Skulduggery nodded with approval, and then turned his head to her. “You know, with everything that’s been going on, we haven’t had a chance to talk about Fletcher.”

She laughed. “When do we ever talk about Fletcher?”

“Hardly ever,” he admitted, “but you haven’t seen him in a while, and he comes back, and he has a girlfriend...”

“How do you know he has a girlfriend?”

“He told me.”

“Oh. Yeah, he has. She’s nice. Myra, her name is.”

He nodded, didn’t say anything.

She arched an eyebrow. “What?”

“How do you feel about that?”

“Are we seriously talking about how I feel about my ex-boyfriend? Do we have nothing better to do with our time? Aren’t there murders we need to solve?”

“You just look like you need to talk, that’s all.”

“I’m fine. My God, I’m grand. It’s not like he’s the love of my life. We broke up, he has a new girlfriend, that’s what happens.”

“You don’t have a new boyfriend.”

“Thank you for pointing that out.”

“And Hansard Kray doesn’t seem interested.”

“Oh... my God... you can stop making me feel better now.”

“It’s just, if you were feeling somehow... unattractive...”

“Sorry?”

“I don’t mean unattractive,” he said quickly. “I mean, if you were thinking that maybe you’ll always be alone—”

“I wasn’t thinking that,” Valkyrie said. “I wasn’t thinking that at all. But now I am. Now I definitely am. You think I’ll always be alone?”

“That’s really not what I meant.”

“Then what did you mean? My God, Skulduggery, just tell me. Be honest with me. Fletcher’s moved on, Hansard doesn’t fancy me...” She buried her face in her hands. “Oh, God, I’m seventeen years old and no one will ever love me. I’m going to be alone for the rest of my life. I’ve missed my chance. I’ve missed my chance at happiness. I’m an old maid. Oh, God...”

Skulduggery folded his arms. “You’re mocking me.”

She took her hands down. “Well, duh.”

“I was only trying to be sensitive.”

“I don’t need you sensitive, Skulduggery. I need you aloof and irresponsible and arrogant. That’s why I love you. That’s why I let you hang out with me.”

“I’m truly blessed.”

She grinned. “You love me, too. Once you admit it, everything will be better.”

“They’re about to hook up the Cube to the Accelerator,” he said, and turned and walked off.

She followed. “You can’t run from your feelings.”

“I can walk from them.”

She laughed, and a blue light shone from behind them. They turned. A curved wall of transparent blue energy filled the corridor behind them. Valkyrie frowned. “And what’s this now?”

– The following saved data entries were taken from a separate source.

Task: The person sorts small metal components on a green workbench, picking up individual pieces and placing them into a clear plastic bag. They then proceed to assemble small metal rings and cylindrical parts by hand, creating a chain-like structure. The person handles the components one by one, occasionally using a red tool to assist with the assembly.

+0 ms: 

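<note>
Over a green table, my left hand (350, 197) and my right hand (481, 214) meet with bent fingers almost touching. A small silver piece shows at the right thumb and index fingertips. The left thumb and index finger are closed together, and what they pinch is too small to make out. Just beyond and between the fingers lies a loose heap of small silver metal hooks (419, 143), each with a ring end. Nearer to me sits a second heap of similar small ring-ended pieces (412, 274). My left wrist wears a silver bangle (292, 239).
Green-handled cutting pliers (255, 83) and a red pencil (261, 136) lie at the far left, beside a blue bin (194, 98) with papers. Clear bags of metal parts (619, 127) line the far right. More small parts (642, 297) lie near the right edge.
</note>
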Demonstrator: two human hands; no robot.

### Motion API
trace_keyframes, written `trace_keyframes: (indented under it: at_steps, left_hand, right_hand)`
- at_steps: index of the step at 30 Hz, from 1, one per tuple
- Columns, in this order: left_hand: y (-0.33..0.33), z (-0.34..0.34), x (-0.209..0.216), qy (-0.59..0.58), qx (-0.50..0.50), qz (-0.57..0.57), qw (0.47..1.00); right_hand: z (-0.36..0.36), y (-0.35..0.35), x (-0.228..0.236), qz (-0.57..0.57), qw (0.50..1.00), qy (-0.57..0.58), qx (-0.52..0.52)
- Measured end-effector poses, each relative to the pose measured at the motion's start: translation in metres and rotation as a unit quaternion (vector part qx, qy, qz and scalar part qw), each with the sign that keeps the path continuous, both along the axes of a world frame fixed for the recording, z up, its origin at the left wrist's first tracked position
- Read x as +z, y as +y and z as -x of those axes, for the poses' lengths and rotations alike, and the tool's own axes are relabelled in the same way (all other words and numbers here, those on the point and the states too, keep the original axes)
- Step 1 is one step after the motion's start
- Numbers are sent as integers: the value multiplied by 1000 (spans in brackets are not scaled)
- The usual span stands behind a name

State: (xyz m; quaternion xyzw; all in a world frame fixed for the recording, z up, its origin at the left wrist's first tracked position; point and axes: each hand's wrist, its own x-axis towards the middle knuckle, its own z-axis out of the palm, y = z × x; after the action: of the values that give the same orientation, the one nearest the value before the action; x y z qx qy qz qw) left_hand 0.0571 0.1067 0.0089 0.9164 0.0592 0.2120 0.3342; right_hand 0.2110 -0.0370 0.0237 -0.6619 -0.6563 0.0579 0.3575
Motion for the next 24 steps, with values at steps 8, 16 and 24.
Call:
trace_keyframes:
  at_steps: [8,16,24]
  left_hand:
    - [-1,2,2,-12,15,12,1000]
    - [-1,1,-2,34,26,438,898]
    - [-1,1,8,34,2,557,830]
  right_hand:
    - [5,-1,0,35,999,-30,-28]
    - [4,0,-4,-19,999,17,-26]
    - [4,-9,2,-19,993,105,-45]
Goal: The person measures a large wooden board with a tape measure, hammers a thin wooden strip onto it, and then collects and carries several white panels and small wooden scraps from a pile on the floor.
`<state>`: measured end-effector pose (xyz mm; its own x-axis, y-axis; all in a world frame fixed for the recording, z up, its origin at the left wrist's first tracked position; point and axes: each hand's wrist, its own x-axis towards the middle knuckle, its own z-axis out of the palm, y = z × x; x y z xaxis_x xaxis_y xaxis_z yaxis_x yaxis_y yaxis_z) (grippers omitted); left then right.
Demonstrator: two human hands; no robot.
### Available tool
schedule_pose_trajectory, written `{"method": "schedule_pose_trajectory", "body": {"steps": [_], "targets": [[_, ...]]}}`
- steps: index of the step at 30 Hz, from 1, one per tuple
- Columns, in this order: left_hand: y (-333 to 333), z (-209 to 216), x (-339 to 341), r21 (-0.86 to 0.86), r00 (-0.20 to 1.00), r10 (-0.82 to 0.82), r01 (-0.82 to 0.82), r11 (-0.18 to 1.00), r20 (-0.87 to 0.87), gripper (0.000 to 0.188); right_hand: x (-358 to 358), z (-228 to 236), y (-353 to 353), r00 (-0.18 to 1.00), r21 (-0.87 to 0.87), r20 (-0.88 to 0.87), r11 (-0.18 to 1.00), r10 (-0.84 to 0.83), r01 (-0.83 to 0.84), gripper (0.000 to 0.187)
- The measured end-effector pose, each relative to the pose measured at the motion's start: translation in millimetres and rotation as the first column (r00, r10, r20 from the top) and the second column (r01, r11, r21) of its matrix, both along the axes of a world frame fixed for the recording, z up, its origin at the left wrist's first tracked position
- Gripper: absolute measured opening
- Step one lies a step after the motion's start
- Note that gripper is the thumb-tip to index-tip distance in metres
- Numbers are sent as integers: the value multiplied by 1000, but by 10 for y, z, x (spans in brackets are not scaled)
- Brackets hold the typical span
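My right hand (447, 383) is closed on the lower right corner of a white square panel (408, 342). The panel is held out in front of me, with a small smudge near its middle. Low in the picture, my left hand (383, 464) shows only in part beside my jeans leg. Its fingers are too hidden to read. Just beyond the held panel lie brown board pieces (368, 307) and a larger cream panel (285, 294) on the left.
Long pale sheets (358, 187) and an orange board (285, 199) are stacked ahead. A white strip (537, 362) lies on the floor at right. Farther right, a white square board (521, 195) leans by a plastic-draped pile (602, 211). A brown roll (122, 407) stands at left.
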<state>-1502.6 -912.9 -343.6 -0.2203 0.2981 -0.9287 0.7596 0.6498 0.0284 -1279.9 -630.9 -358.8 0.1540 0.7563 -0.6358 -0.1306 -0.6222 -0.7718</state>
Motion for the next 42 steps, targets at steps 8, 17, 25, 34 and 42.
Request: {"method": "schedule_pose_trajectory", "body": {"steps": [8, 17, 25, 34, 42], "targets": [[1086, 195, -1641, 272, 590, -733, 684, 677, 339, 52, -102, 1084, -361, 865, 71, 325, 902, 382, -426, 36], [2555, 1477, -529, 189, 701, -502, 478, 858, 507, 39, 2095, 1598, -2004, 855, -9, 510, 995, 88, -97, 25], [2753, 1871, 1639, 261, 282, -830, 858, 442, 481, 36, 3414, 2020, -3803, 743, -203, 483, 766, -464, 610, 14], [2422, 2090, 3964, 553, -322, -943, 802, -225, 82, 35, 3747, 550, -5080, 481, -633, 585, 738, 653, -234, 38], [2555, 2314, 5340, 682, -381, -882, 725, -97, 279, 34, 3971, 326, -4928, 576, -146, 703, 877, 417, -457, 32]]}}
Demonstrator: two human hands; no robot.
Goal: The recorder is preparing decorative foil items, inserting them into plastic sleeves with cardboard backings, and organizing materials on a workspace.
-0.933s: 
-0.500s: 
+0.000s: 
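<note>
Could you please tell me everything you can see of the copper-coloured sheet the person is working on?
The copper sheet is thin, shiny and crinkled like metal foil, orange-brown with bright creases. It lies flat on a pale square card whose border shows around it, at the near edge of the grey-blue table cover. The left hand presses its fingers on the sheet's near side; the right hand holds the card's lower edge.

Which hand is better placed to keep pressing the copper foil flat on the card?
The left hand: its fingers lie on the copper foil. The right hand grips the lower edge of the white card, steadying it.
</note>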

“A force field,” Skulduggery said, tapping against it. It sizzled slightly under his touch. “Judging from the curvature it’s a spherical shield, bisecting floors and walls outwards of its epicentre.”

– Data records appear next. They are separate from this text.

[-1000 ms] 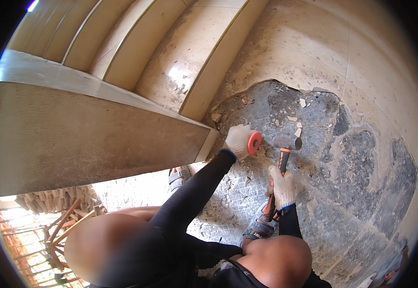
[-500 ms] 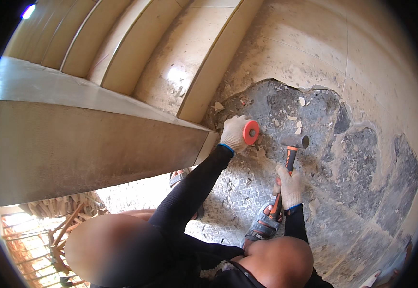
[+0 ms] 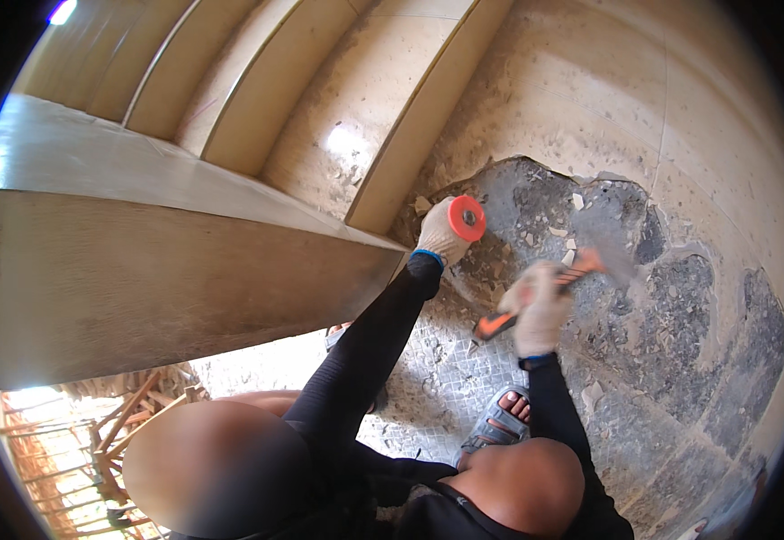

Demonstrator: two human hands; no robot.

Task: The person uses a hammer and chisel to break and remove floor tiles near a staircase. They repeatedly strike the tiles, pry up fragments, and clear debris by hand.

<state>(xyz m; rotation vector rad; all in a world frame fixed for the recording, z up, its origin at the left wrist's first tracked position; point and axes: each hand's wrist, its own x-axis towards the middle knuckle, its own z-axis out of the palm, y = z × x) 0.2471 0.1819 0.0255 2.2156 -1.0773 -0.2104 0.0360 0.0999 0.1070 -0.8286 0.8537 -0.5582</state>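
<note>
Near frame centre, the left hand (image 3: 440,237) curls around a red-guarded chisel (image 3: 467,219) — the disc at the fist's upper right, fingertips hidden. Farther right, the right hand (image 3: 540,310) wraps its fingers around a blurred club hammer (image 3: 583,266) — head toward the frame's upper right.

Daylight bleaches the floor (image 3: 252,371) this side of the stairs (image 3: 266,99); glare whitens one tread (image 3: 345,140); right of the stairs, motion blur smears the hammer (image 3: 582,267) and right hand (image 3: 536,308); edges bend toward blackness.
</note>
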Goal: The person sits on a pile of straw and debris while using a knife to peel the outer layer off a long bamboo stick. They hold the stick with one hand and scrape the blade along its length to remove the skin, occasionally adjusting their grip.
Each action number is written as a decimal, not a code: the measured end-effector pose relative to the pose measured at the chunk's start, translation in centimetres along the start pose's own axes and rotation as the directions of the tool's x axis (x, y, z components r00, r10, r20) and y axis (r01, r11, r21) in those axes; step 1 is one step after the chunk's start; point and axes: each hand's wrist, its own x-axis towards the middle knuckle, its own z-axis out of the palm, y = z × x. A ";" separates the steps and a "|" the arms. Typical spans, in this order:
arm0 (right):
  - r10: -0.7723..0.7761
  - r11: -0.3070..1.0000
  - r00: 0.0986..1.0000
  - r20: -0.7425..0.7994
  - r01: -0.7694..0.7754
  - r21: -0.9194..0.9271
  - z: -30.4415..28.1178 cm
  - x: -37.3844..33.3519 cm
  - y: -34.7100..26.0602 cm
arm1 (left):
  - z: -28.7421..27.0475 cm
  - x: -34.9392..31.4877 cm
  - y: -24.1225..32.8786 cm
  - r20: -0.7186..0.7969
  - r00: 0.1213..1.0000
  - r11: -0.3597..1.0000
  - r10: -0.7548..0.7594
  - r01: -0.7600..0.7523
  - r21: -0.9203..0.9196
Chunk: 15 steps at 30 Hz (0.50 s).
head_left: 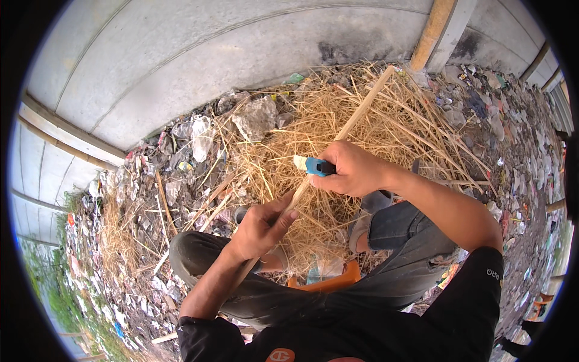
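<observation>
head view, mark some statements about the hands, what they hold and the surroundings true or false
1. The left hand grips a long pale wooden strip. True.
2. The right hand is empty. False: it holds a blue-and-black tool.
3. Straw-coloured shavings lie heaped on the ground beyond the hands. True.
4. The wall is red brick. False: it is made of grey panels.
5. Both forearms are bare. True.
</observation>
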 end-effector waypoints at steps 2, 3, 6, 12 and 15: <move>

“Right,” Valkyrie said. “So we’re in a big ball, then.”

They started walking again. “Lament must have thrown it up,” Skulduggery said. “Hopefully, it’s a precaution, and nothing more serious.” He slowed. “Wait a second. Hear that?”

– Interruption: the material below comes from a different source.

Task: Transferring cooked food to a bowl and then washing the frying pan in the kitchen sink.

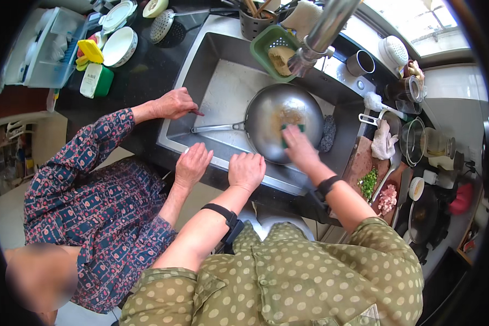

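Observation:
A steel wok point(265, 118) with brown stains lies in the steel sink point(212, 155), apparently bottom up, its long handle point(216, 128) pointing left. My right hand point(299, 144) presses a green scouring pad point(285, 138) against the stained middle; the hand covers part of the pad. With fingers curled over it, my left hand point(246, 169) grips the sink's front rim, apart from the wok. Beside the wok's right side is a dark grey mesh scrubber point(328, 133).
Another person point(93, 195) stands at left, one hand point(193, 163) at the sink rim, the other point(177, 104) over its left side. The faucet point(309, 53) overhangs a green strainer basket point(261, 53). Right of the sink, a cutting board point(356, 157) bears chopped greens point(368, 183) and diced meat point(388, 199).

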`<state>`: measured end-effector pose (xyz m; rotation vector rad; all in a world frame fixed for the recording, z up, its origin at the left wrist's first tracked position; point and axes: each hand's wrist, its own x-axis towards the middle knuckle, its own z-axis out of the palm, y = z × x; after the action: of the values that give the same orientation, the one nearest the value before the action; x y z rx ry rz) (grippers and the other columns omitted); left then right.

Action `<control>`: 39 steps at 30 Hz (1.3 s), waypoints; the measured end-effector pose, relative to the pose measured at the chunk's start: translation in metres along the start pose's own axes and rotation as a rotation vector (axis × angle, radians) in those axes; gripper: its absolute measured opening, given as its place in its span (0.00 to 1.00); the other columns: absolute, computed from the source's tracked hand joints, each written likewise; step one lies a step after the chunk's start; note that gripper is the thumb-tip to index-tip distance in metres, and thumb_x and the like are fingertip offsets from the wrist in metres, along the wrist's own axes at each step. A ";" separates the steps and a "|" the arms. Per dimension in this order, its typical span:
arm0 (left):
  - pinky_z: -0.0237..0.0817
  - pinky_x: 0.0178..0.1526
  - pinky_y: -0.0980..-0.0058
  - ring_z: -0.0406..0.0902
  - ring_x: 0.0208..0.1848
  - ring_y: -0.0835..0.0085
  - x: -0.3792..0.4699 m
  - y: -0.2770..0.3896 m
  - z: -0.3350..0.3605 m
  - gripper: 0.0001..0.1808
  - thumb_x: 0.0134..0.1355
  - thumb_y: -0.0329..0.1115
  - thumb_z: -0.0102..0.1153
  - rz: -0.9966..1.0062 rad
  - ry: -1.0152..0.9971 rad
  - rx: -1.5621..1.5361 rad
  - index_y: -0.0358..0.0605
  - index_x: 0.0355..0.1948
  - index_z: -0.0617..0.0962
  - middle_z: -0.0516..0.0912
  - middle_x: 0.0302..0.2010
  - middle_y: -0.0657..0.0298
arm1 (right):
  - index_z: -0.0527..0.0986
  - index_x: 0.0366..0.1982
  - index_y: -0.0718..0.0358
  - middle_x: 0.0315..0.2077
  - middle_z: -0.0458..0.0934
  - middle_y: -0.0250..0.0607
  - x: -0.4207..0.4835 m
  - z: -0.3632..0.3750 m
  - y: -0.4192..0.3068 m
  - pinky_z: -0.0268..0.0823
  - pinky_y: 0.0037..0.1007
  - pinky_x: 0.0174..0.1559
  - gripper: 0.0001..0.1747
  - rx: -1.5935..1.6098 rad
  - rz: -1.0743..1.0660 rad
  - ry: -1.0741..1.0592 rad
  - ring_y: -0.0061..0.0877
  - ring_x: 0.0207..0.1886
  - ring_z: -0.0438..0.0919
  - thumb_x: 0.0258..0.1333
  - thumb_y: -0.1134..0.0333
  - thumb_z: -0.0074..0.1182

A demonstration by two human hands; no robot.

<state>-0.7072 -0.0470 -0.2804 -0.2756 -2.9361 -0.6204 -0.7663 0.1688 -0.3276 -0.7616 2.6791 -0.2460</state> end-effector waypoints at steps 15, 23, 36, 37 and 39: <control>0.62 0.35 0.65 0.75 0.28 0.67 0.002 0.005 0.000 0.09 0.53 0.37 0.58 0.016 -0.028 0.006 0.50 0.18 0.76 0.77 0.20 0.66 | 0.56 0.66 0.67 0.67 0.54 0.54 0.018 -0.008 0.053 0.50 0.49 0.67 0.37 0.068 0.189 0.280 0.46 0.71 0.52 0.58 0.61 0.51; 0.62 0.35 0.65 0.75 0.28 0.67 -0.001 0.002 0.001 0.10 0.53 0.38 0.58 -0.008 -0.018 0.004 0.50 0.18 0.76 0.77 0.20 0.65 | 0.54 0.68 0.64 0.69 0.52 0.48 -0.013 -0.003 0.024 0.48 0.48 0.68 0.39 -0.008 0.057 0.050 0.41 0.72 0.51 0.59 0.59 0.51; 0.61 0.35 0.66 0.74 0.28 0.67 -0.001 0.003 0.001 0.09 0.53 0.37 0.58 -0.004 0.003 0.012 0.50 0.18 0.75 0.76 0.20 0.66 | 0.61 0.64 0.60 0.66 0.59 0.46 0.007 -0.012 0.019 0.55 0.41 0.65 0.33 -0.186 -0.122 0.089 0.37 0.70 0.57 0.56 0.65 0.51; 0.61 0.35 0.66 0.74 0.28 0.67 0.001 0.004 0.001 0.09 0.53 0.37 0.58 0.009 0.016 0.004 0.50 0.18 0.75 0.76 0.20 0.66 | 0.62 0.63 0.60 0.64 0.62 0.46 0.031 -0.020 0.025 0.58 0.41 0.62 0.32 -0.165 -0.028 0.195 0.36 0.67 0.60 0.55 0.66 0.51; 0.61 0.35 0.66 0.74 0.28 0.67 -0.001 0.004 0.002 0.09 0.53 0.37 0.58 0.021 0.022 -0.001 0.50 0.18 0.75 0.76 0.20 0.66 | 0.67 0.60 0.61 0.55 0.70 0.44 0.065 -0.040 0.027 0.64 0.40 0.51 0.29 -0.189 0.089 0.354 0.35 0.56 0.70 0.53 0.70 0.49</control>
<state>-0.7056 -0.0426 -0.2810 -0.2968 -2.9078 -0.6178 -0.8458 0.1599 -0.3158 -0.7051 3.0983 -0.1141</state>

Coming from the adjoining corridor, raised voices. They moved quietly and peered around.

The force field cut off the far end of the corridor, keeping a crowd of people back who were now trying to break through the wall of energy by blasting it with whatever they had. Lament stood inside the shield, watching them. He looked taller than usual. It took Valkyrie a moment to realise he was hovering a few centimetres off the ground. He turned slowly, and Valkyrie glimpsed his sandalled feet pointing downwards so that his toes almost brushed against the floor. He started drifting back to the Accelerator Room, and Skulduggery and Valkyrie ducked away before they were seen.

Valkyrie got out her phone, dialled Ghastly’s number.

He answered immediately. “Where are you? We’ve got a situation.”

“We know,” she whispered. “We’re in it.”

“You’re inside the force field? Is Skulduggery with you?”

“Yes. He can hear you. What’s going on?”

“Lament guides us all out, he says this next stage might be dangerous, and then the force field appears. I turn around and he’s floating, and his eyes are closed, and he apologises.”

“What for?” Skulduggery asked. “What did he say?”

Ghastly’s voice was tight. “He said they aren’t here to keep Argeddion imprisoned. He said they’re here to set him free.”